The task:
Go through the entries below and copy each line that holds the word "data".

Records excerpted from a collection:
——

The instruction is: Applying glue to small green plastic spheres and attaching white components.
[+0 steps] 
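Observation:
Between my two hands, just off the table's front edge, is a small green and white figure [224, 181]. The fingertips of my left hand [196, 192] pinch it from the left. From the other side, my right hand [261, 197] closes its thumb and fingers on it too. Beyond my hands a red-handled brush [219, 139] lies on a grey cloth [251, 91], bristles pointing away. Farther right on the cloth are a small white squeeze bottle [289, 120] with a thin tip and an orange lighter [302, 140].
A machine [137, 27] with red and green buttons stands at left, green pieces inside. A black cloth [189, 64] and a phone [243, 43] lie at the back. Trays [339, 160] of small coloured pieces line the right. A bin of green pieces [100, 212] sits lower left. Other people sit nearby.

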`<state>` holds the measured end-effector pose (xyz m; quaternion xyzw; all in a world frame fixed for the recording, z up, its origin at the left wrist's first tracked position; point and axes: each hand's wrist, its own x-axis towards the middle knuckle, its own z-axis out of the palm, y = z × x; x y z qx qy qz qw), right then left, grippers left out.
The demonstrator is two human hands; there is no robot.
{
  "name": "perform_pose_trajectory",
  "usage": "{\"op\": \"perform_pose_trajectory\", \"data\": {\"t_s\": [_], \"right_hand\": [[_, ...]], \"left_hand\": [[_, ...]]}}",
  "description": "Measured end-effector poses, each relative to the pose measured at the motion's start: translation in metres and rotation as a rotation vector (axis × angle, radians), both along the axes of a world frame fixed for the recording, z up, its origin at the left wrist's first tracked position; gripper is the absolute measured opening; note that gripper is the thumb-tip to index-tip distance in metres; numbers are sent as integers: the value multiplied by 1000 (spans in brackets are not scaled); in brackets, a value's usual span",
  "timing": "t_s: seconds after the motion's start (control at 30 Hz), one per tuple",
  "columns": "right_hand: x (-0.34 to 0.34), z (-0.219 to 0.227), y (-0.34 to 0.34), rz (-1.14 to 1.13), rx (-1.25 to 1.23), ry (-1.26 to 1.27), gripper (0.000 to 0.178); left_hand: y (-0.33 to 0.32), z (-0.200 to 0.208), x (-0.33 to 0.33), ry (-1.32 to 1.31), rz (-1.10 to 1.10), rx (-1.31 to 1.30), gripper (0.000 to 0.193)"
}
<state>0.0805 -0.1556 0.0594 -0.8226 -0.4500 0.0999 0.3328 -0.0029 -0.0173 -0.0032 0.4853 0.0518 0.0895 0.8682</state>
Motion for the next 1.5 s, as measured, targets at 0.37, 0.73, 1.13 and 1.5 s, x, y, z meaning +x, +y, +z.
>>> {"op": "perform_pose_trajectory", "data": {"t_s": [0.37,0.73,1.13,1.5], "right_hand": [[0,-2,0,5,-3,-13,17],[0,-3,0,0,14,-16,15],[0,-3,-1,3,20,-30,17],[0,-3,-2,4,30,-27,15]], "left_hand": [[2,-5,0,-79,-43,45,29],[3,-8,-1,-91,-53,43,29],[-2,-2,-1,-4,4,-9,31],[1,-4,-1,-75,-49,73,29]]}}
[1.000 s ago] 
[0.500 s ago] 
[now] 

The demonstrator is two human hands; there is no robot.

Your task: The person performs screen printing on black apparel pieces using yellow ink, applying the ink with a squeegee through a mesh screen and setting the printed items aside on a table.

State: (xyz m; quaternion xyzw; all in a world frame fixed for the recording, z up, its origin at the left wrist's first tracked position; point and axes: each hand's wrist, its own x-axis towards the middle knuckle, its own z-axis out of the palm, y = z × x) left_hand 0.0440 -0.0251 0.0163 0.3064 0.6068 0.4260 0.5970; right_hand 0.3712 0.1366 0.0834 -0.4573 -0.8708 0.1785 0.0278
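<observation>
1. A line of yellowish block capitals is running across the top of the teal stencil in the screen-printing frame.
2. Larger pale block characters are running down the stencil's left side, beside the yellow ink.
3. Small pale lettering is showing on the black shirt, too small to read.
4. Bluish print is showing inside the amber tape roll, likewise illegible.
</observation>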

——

The answer:
  "usage": "{\"op\": \"perform_pose_trajectory\", \"data\": {\"t_s\": [_], \"right_hand\": [[_, ...]], \"left_hand\": [[_, ...]]}}",
>>> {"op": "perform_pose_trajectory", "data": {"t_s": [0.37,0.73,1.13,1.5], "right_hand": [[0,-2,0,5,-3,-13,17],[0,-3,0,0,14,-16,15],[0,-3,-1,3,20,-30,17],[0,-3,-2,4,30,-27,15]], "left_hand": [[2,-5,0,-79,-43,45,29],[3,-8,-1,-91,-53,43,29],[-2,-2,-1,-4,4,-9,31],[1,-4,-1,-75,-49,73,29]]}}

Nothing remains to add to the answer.